Pole Dance for Fitness


Pole Dancing for fitness is fast becoming one of the most popular sports among women worldwide. It is a full body workout incorporating cardio fitness and lifting your own body weight. Most women note an improvement in self-confidence and body image after beginning classes. Classes are typically broken down into a warmup, conditioning (or specific strengthening exercises), actual pole training and then a stretching session to improve flexibility. There are different levels in pole classes, ranging from beginners to advanced.

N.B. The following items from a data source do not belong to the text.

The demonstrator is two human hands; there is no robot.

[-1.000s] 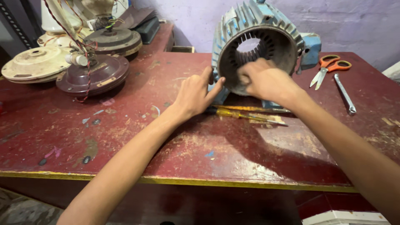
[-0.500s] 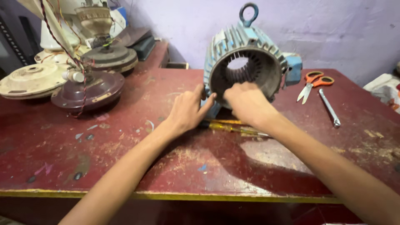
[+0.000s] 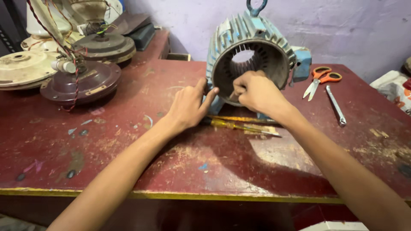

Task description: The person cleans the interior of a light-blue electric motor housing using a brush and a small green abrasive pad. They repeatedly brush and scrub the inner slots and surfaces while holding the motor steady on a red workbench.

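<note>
A: What is being seen to have changed at the blue motor housing [image 3: 250, 51]?

B: The right hand [image 3: 257, 90], which was spread over the rim of the opening a second ago, is now being curled at the near rim, its fingers [image 3: 238, 89] bunched and pinched together. Whether something small is being gripped between them cannot be told. The work is being judged to have moved from steadying the housing to fine work at the slotted inner ring.

A: And the left hand [image 3: 188, 107]?

B: It is being kept flat against the housing's near left edge, thumb raised, fingers [image 3: 200, 85] extended and holding nothing, merely bracing. Both forearms are being stretched from the near edge across the red counter [image 3: 128, 145].

A: Where is the housing being kept?

B: At the far middle of the counter, opening facing near. A yellow-handled screwdriver [image 3: 231, 125] is lying just near of it, under the wrists. Orange scissors [image 3: 319, 79] and a metal tool [image 3: 335, 105] are lying to the right; fan motor parts [image 3: 81, 81] are being stacked far left.
</note>
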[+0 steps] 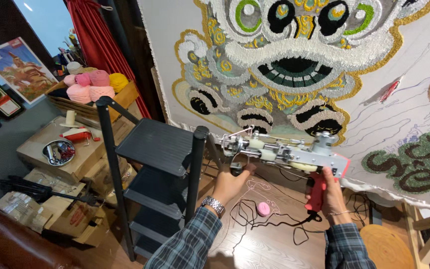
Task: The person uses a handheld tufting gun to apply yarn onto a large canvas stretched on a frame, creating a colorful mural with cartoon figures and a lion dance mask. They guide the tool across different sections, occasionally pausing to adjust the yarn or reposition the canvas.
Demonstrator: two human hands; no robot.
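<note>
Premises: a rug-tufting workshop; a stretched backing cloth (175,30) bears a part-tufted lion-mask design (294,55) beside drawn outlines; a crate of yarn balls (91,85), stacked cardboard boxes (51,149) and a black step ladder (158,169) occupy the wooden floor (265,249).

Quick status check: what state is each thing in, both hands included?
Tufting gun: held in both hands, beside the cloth.
Left hand: closed on the gun's front handle.
Right hand: closed on the red grip.
Tufted cloth: stretched upright, partly tufted.
Step ladder: unfolded, standing.
Pink yarn: on the floor.
</note>
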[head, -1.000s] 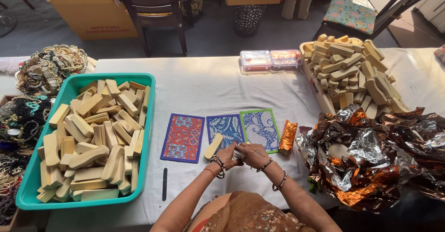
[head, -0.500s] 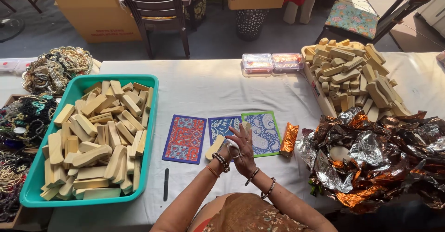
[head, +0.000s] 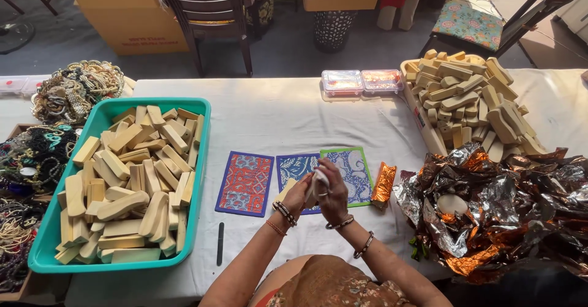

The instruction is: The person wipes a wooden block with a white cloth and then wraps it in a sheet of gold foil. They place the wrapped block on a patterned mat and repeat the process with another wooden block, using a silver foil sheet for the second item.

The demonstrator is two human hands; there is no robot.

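I see my left hand [head: 298, 195] and right hand [head: 334, 192] together, fingers clamped on a small white cloth [head: 320, 183] over the patterned cards [head: 245, 183], the teal tray [head: 202, 160] at nine o'clock.

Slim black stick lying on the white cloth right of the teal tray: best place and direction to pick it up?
Probably pinch the slim black stick at mid-length from above, grip across its narrow width. It lies flat on the white tablecloth, running near-to-far, apart from the teal plastic tray, with bare cloth both sides for fingertips.
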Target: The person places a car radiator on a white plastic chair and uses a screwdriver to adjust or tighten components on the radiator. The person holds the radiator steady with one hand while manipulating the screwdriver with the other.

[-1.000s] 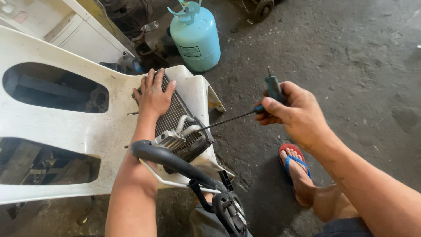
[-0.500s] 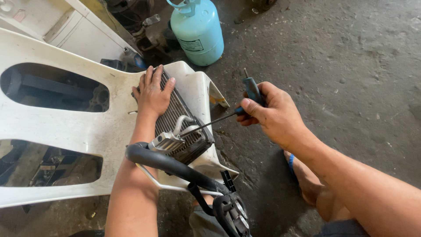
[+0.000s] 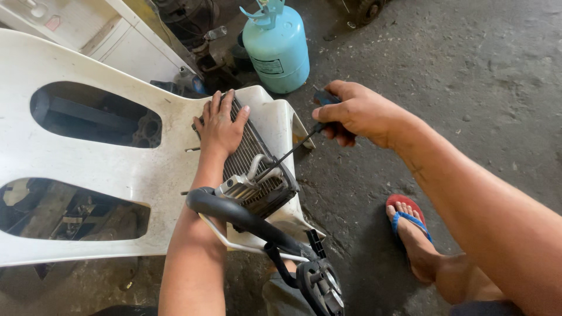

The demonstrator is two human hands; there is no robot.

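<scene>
- Crossing the near edge of the coil [image 3: 252,161], a thick, smooth black hose [image 3: 246,216] curves down to a round gauge head [image 3: 321,285] that the frame's bottom cuts off.
- Near the coil's right side, a bare foot in a red-and-blue rubber sandal [image 3: 408,219] stands on rough grey concrete floor [image 3: 468,88], gritty and stained.
- The coil is a flat rectangular metal block of fine, close-set fins with bent aluminium pipes at its near end; it lies on the right part of a white plastic chair [image 3: 117,169] tipped on its side, scuffed and dirty, with rounded cut-outs.
- The left hand [image 3: 221,126] rests flat on the coil's far end, fingers spread and extended, pressing down rather than clasping; it hides that end of the fins.
- The right hand [image 3: 357,114] is just right of the coil and above it, closed in a fist around the dark handle of a screwdriver [image 3: 298,143].
- The thin steel shaft slants down-left to the pipes at the coil's near end; whether the tip touches them is hard to tell.
- Beyond the coil stands a pale blue metal cylinder [image 3: 278,50], rounded, with its valve cut off by the top edge.
- Left of it, dark clutter and a white cabinet [image 3: 126,50] are too shadowed to make out.
</scene>
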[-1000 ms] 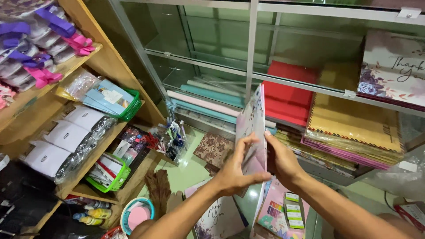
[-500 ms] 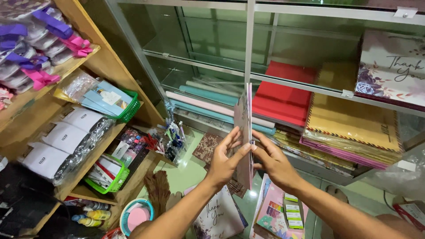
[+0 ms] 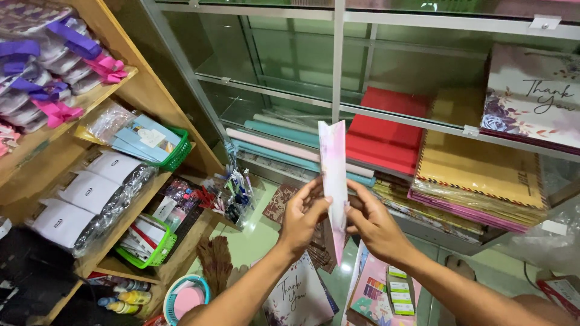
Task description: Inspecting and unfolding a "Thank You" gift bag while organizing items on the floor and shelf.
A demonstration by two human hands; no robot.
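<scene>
Two wooden shelves (image 3: 115, 241) are seen at the left, slanting down toward the floor. Purple and pink ribbon bows (image 3: 54, 90) in clear wrap are piled on the upper one. Below them a green basket (image 3: 172, 154) of blue packets is set, and white packets (image 3: 81, 199) in clear film are lined along the lower shelf. A second green basket (image 3: 148, 250) of cards is placed beneath, with small paint bottles (image 3: 124, 302) and a round pink and teal tub (image 3: 184, 299) near the floor. A holder of pens (image 3: 235, 193) is found just right of the shelves.

A glass cabinet (image 3: 335, 72) with metal frames is filled behind: rolls of pink and teal paper (image 3: 284, 142) at the left, then red sheets (image 3: 386, 136), then a stack of yellow and pink envelopes (image 3: 483, 181), with a flowered gift bag (image 3: 531, 96) on the shelf above. More flowered bags (image 3: 299, 299) and sticker sheets (image 3: 383, 296) are stood on the floor below the hands.

A folded paper bag (image 3: 334, 181) is held upright in the middle, in front of the cabinet, and is viewed edge-on. It is pale pink and white with a marbled print, thin and flat, notched at the top and tapering to a point at the bottom.

The bag is pinched from both sides. The left hand (image 3: 302, 217) is partly curled, its fingertips pressed to the left face. The right hand (image 3: 374, 223) is likewise curled, its thumb and fingers laid against the right face.
</scene>
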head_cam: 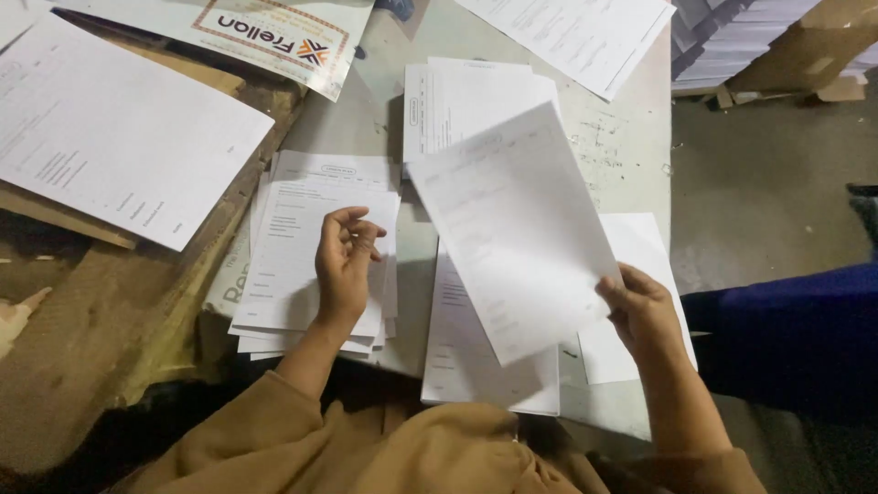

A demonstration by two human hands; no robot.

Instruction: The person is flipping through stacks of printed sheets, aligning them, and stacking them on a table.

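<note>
White paper sheet (512,233), single, printed form, held up off the counter (622,137) above the stacks and tilted.
Handling, as judged: very light, thin and limp; it bows under its own weight, creases easily, and slides readily over other sheets. Best taken at a corner or edge, pinched lightly.

Right hand (645,311): its grip is closed in a pinch on the sheet's lower right edge, thumb on top, fingers behind the paper and mostly hidden.

Left hand (346,265): holds nothing; fingers loosely curled, half closed, hovering over or lightly resting on the left stack (311,265). Whether it touches cannot be told.

Left stack: printed forms, fanned unevenly, lying on the counter's left part.
Middle stack (485,384): squarer pile directly under the lifted sheet, at the near edge.
Far stack (457,101): further pile beyond the lifted sheet.
Blank sheet (645,242): lies flat just behind the right hand.
Large sheets (119,128): spread on brown cardboard to the left.
</note>
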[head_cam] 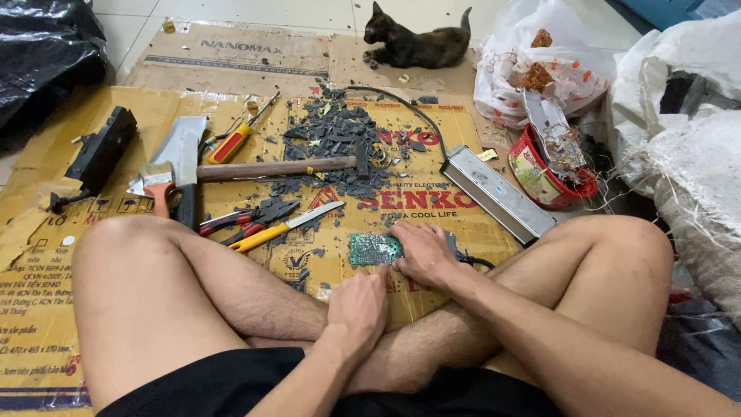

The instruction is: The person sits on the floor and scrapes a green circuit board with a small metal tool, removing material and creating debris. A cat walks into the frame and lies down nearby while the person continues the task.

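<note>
Right hand [421, 255] pressed flat on green circuit board [373, 249] on floor cardboard [46, 255], left hand [356, 306] resting loosely curled, empty, on crossed legs; board already out of metal casing [498, 193], dark shards [332, 143] scattered, board intact.

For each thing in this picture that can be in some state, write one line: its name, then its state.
right hand: palm down, pressing on the green circuit board
green circuit board: bare, flat on the cardboard
left hand: resting on the crossed legs, holding nothing
metal casing: lying flat, cable attached
hammer: lying on the cardboard, head in the grey debris
pliers: jaws shut
cat: lying down
</note>
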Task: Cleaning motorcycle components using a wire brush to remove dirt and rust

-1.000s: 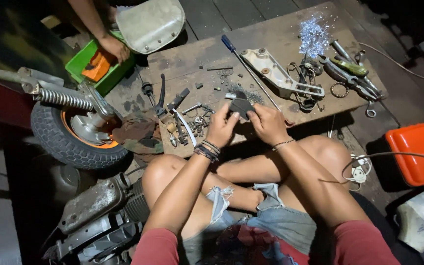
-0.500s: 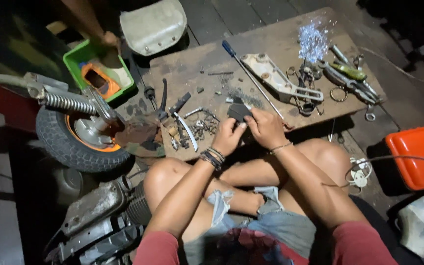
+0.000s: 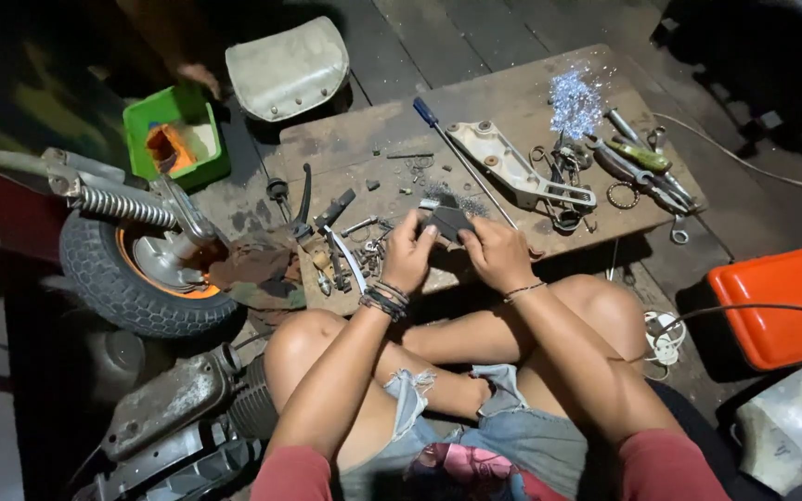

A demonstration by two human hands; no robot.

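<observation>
I sit cross-legged on the floor at a low wooden board point(image 3: 512, 102). Both hands meet over its near edge. My left hand point(image 3: 407, 250), with dark bracelets on the wrist, and my right hand point(image 3: 497, 253) together grip a small dark grey metal part point(image 3: 448, 221). Just left of my left hand lies a heap of small bolts, springs and levers point(image 3: 345, 255). A long screwdriver with a blue handle point(image 3: 461, 158) lies diagonally behind the part. Beyond it rests a pale cast metal bracket point(image 3: 512, 167).
A small scooter wheel with spring and fork point(image 3: 141, 260) stands at left, engine parts point(image 3: 169, 408) below it. A green tub point(image 3: 178, 139) and a pale seat point(image 3: 290, 65) lie behind, another person's hand point(image 3: 199, 74) near them. Wrenches and rings point(image 3: 638, 172), shiny shavings point(image 3: 575, 97), an orange case point(image 3: 782, 301) at right.
My hands have drawn the dark part slightly nearer to me. The other person's hand has lifted out of the green tub and moved back.
</observation>
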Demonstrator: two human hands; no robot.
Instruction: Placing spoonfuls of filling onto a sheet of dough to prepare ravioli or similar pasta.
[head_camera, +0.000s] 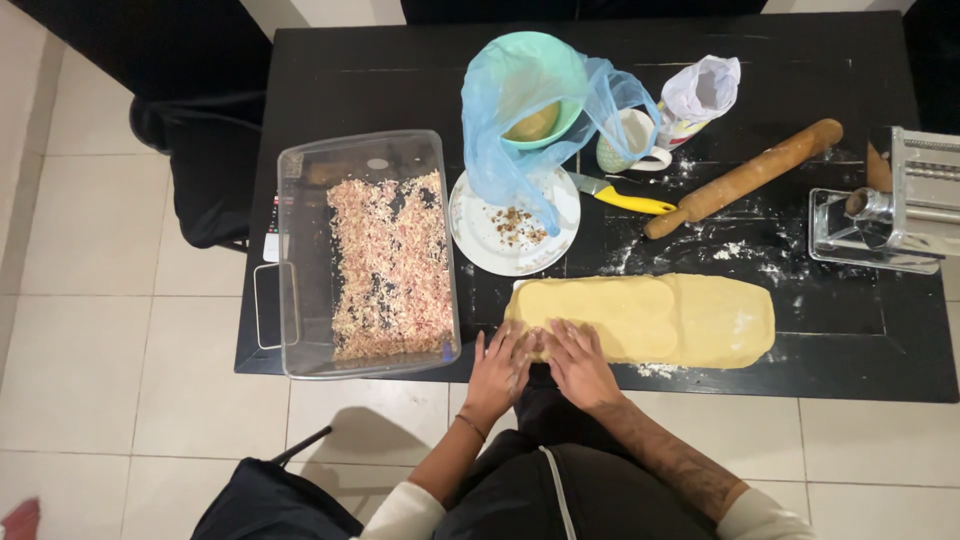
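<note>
Pressing flat, both hands, left (497, 368) and right (577, 362), fingers spread on dough sheet (660, 320) left end; long axis follows tabletop (800, 385) near edge.

Both hands flat on near-left corner of the dough sheet (650, 318): left hand (498, 370) and right hand (578, 362) side by side, fingers spread, pressing down, nothing held. Dough lies flat along the near edge of the black table (330, 90). Clear plastic tub (365, 255) of chopped filling sits just left of it. Behind: white plate (480, 235), mint bowl (545, 115) in a blue bag, yellow-handled knife (622, 197), rolling pin (745, 178). Pasta machine (890, 200) far right.
</note>
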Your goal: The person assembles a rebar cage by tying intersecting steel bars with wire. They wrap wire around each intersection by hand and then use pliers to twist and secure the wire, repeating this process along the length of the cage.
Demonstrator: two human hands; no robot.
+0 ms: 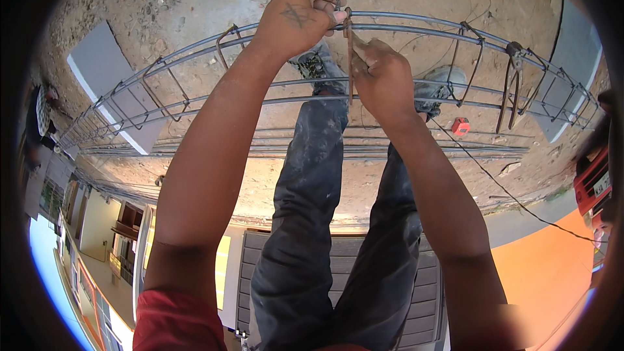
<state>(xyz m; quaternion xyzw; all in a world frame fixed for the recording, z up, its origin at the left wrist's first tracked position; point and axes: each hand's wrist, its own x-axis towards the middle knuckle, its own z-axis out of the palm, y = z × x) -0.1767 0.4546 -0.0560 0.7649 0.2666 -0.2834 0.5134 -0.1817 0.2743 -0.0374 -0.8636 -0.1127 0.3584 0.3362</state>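
Note:
A long rebar cage, with steel bars (409, 28) held in bent stirrups, stretches across in front of me. My left hand (300, 18) is closed at its far top bars, fingertips pinched together beside a stirrup's upper corner. Something small and dark shows between those fingertips, too small to name. My right hand (385, 77) grips the upright leg of that rusty stirrup (350, 68) from the right side, just below the left fingers. Farther right, a pair of pincers (512, 84) hangs from the top bars with its handles down.
A red tape measure (461, 126) lies on the dirt near my right shoe (442, 84). Grey boards (107, 68) lie under both ends of the cage. Loose bars (227, 151) lie on the ground behind my feet. A thin dark wire (500, 185) runs off to the right.

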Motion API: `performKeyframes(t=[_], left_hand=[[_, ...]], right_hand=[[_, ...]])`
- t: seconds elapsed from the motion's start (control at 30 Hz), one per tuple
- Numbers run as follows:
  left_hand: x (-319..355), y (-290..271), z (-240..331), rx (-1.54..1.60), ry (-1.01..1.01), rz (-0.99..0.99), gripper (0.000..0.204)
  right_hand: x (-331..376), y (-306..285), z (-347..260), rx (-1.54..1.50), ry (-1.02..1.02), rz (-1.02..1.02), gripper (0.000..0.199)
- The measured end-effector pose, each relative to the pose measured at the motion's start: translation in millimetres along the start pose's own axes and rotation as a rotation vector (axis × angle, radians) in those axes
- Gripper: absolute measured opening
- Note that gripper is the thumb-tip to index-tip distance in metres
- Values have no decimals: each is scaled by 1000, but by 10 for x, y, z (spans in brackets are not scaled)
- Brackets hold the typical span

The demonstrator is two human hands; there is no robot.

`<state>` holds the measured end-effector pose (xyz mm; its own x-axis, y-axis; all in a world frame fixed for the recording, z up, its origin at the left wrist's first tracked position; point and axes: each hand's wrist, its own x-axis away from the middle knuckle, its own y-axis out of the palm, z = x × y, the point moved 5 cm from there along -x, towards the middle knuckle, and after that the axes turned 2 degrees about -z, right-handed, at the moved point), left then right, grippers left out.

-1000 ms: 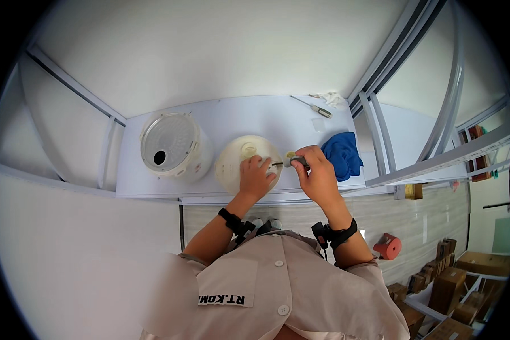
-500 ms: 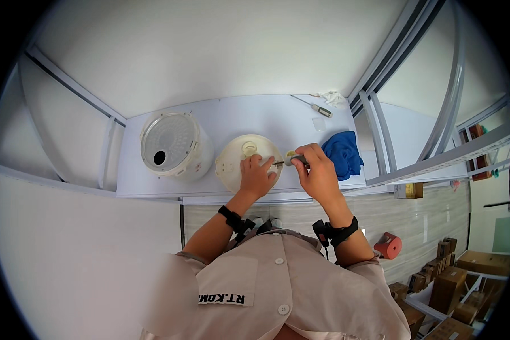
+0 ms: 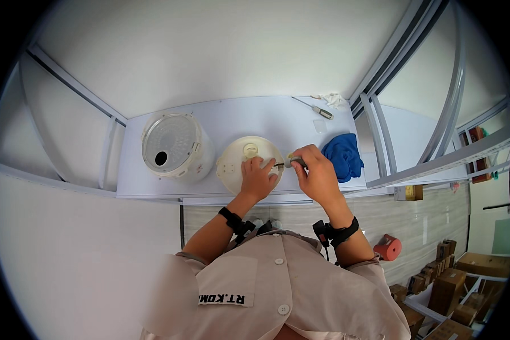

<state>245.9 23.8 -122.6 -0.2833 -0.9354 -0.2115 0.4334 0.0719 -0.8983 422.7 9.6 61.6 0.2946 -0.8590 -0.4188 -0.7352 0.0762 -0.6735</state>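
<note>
A round cream-coloured lid [image 3: 228, 180] with a raised round cap lies on the white table. My left hand [image 3: 257, 180] rests on its right part, fingers stretched out and a little apart. Gripped in my right hand [image 3: 319, 177] is a screwdriver [image 3: 295, 162] with a grey handle, held nearly level. Its short shaft points left to the lid's right edge, close to my left fingertips. Whatever the tip meets is too small to make out. Just behind the screwdriver shows a small yellowish piece [image 3: 290, 154], partly covered by my right hand.
A white bucket-shaped container [image 3: 201, 161] with a clear top and a dark round hole stands at left. To the right lie a blue cloth [image 3: 343, 157], a clear plastic piece [image 3: 320, 126], another screwdriver [image 3: 322, 111] and crumpled white material [image 3: 332, 100]. A metal frame borders the table.
Both hands stay in nearly the same place. The right hand's grip on the screwdriver handle has shifted slightly; the lid has not visibly moved on the table.
</note>
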Motion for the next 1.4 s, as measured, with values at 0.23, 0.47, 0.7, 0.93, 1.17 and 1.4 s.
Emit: performKeyframes(t=[0.23, 0.47, 0.7, 0.93, 1.17, 1.4], left_hand=[[1, 15, -5, -4, -8, -16, 54], [0, -30, -1, 29, -9, -47, 54], [-33, -82, 40, 67, 43, 14, 51], [-11, -34, 0, 60, 48, 73, 49], [-35, 8, -43, 51, 59, 38, 49], [-33, -4, -15, 61, 16, 48, 46]], right_hand=[[-72, -10, -128, 111, -111, -42, 25], [-210, 118, -6, 419, 189, -89, 26], [-276, 330, -222, 460, -4, -166, 29], [-319, 252, -196, 650, 183, -226, 29], [-369, 281, -215, 580, -18, -222, 30], [-413, 301, -227, 479, -167, -266, 17]])
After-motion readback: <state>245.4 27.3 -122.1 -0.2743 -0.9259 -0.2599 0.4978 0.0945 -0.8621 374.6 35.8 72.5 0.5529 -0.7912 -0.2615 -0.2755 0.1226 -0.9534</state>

Pole Dancing originated out of India in the form of Mallakhamb, in which they use a tall wooden pole that is thicker at the base and tapers towards the top. It was used for fitness and conditioning as men threw themselves at the pole and contorted themselves moving up and down the pole. Similarly in China another form of pole dancing originated where they use very tall, skinny, rubber poles in close proximity. Athletes run up and down the pole using their hands and feet whilst jumping from one pole to the other. This form of Chinese pole is similar to the kind of pole fitness we practice today.


Sherry Bremner is a student at UCT studying a PhD in Physics. She did acrobatics and modern dance as a youngster. Simone Hodgskiss is a graphic designer and illustrator working for her self under the company name Pearly Yon. Her background is gymnastics, modern and jazz dance. Cezanne Carstens comes from a artistic background having performed internationally as a professional dancer, contortionist , choreographer and production manager. Cezanne is now focusing on her Pilates, extreme stretch and sport rehabilitation practice which operates out of Camps Bay cape town.

We all met each other training at our studio, Pole Dance Cape Town, and have been practicing pole dancing for about 2 years before entering the PFASA competition in Pretoria on a whim, thinking it would be a bit of fun. Under the guidance and creative inspiration of Cezanne Carstens we went on to win the duet section and have now qualified to compete at this year’s World Pole Sports Championships taking place in London on 20th and 21st July.

There is no monetary prize in winning the competition, we are doing it for the opportunity to show our best on an international stage.


Pole Fitness Association of South Africa (PFASA) is an organisation that’s trying to standardise the teaching standards of pole dancing as well as push the sports and fitness aspect of pole dancing. They have been organising competitions for only 2 years. The World Pole Sports Championships are run by an organisation called the International Pole Sports Federation (IPSF). They are trying to enter the sport into the Olympics, thus they have set very strict standards and marking allocation. Our rules document is 16 pages long! Cezanne has her work cut out for her, choreographing a routine that complies with all the rules which still looks artful.


As a sport that is still an emerging form of fitness and comes with a bad reputation, it has proven quite difficult to get any sort of sponsorship. No brand has utilised this space properly and we believe pole dancing is fast becoming more of a main stream sport. This leaves a lot of opportunity for branding and sponsorship which we are hoping to attain.